When they should have demanded change, they made overtures. When they should have imposed economic sanctions, they sought to persuade and bargain. Now, when war has begun and the victim of aggression must be armed as a matter of urgency, they introduce sanctions, one package after another, each one more ludicrous than the other.

They have just adopted the seventh package: a ban on the import of Russian gold, personal sanctions against fifty of the Kremlin’s servitors and a freeze on the foreign assets of Sberbank. A bandage for a dead man! Ursula von der Leyen, head of the European Commission, boasts that the EU is sending Moscow a strong message.

“We will keep the pressure high for as long as it takes,” she wrote on her blog.
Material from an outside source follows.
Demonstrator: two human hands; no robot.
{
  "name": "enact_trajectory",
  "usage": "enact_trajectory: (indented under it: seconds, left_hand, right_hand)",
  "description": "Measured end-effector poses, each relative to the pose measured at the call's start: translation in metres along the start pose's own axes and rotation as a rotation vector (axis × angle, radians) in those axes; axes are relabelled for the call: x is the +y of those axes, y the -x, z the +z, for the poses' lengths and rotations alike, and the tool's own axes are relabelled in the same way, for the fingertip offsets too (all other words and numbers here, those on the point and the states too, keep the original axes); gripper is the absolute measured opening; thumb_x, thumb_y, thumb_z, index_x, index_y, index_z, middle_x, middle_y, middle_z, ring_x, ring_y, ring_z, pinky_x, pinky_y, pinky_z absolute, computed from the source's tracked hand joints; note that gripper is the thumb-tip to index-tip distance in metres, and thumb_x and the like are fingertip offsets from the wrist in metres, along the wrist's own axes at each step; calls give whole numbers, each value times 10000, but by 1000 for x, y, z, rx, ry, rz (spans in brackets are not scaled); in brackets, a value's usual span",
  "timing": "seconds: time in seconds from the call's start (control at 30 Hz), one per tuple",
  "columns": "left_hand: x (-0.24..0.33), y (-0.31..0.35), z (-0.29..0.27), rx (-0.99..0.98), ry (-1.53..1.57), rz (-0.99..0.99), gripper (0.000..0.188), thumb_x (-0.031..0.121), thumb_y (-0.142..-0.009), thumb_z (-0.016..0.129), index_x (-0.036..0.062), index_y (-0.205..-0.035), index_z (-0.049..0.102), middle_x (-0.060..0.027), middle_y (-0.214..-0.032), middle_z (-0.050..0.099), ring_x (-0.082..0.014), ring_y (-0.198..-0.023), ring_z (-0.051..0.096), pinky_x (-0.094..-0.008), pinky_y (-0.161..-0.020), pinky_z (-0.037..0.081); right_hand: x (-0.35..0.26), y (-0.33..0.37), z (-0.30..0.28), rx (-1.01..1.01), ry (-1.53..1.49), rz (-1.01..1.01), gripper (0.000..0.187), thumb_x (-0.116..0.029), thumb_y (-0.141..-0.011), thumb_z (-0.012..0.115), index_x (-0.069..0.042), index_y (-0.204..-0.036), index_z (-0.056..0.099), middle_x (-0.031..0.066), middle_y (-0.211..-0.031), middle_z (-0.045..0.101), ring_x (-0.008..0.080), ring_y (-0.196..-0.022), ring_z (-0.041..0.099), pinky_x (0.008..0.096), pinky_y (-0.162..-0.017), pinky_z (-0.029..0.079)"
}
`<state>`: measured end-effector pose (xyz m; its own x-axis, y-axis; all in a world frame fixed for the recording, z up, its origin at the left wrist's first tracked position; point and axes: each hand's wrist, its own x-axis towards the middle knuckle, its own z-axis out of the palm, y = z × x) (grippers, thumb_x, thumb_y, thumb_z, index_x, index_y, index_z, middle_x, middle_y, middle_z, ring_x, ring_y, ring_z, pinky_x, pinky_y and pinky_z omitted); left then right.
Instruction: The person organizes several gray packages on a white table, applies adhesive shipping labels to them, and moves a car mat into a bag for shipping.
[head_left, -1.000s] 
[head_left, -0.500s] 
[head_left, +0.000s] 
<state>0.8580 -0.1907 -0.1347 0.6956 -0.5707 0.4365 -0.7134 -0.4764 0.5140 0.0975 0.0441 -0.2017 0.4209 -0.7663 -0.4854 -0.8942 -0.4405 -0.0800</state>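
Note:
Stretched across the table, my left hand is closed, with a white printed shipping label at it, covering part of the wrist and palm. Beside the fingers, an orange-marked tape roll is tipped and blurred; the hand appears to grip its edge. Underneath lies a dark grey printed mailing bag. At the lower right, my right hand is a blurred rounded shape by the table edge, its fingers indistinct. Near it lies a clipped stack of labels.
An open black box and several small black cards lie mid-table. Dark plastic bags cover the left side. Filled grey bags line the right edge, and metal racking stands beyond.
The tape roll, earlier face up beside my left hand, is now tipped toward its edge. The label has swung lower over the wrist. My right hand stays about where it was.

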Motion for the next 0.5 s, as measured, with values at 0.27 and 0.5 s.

That’s right. And what else is there to say? You have to make the best of a bad job. Not claim as a victory the continuing purchase of Russian gas, titanium, coal, fertilizers – everything that the West needs so much! So this really is a very strong signal… of weakness.

A SHOW FOR THE VOTERS

The Kremlin no longer pays any attention to these sanctions. That time is passed. Today, the fate of Europe, and perhaps of the whole world, is being decided on the battlefield. Just how late can they be? I suspect the West will finally realize the need for full military support for Ukraine when it is too late. When the time will be counted in minutes, not months.

The plan to wear down the Russian economy is hardly likely to prove effective: the Kremlin will decide to use nuclear weapons before any possible effect from sanctions is felt. And there will never be any impact from the kind of sanctions that have already been imposed. They are cosmetic measures, pin pricks on an elephant.

The ‘high pressure’ about which Ursula von der Leyen talks is a performance put on for the voters, a charade, a European version of a Potemkin village. You can freeze the assets of Putin’s entourage, slightly restrict trade in secondary goods and impose eye-catching bans on everything connected with Russians abroad, but this will no longer have any impact on the Kremlin’s ability to wage war in Ukraine, and then in other countries. All the more because the West is in no hurry to cut off the most important source of the Kremlin’s sustenance.

Russia’s revenues from oil and gas exports may reach $260 billion by the end of 2022, according to a new study by the Norwegian consulting company Rystad Energy. That’s about $720 million a day. Thierry Breton, the European Commissioner for the Internal Market, gave a similar figure in comments broadcast by the French TV channel LCI. According to his calculations, Russia receives 800 million euros each day from the export of oil and gas.

FINANCING THE WAR

Meanwhile, since the start of the war, Ukraine has received about $4.5 billion from the United States and hardly more than that from the European Union. In any case, all the international financial aid Ukraine has received during the entire war is less than two weeks’ revenues received by Russia from the export of hydrocarbons. What kind of effective sanctions, capable of stopping the aggression, can we really be talking about?

Unfortunately, the international community is unable to understand how contemptuous the Russian government is of the values by which the entire civilized world lives. For a long time now, those in the Kremlin have had no interest in good relations with other countries, nor in economic cooperation, nor in the well-being of their own country, nor even in the lives of their own fellow citizens, let alone the lives of citizens of other countries. The Russian regime is intoxicated by the opportunities offered by the possession of nuclear weapons and it will use its military power for as long as it does not meet with adequate resistance.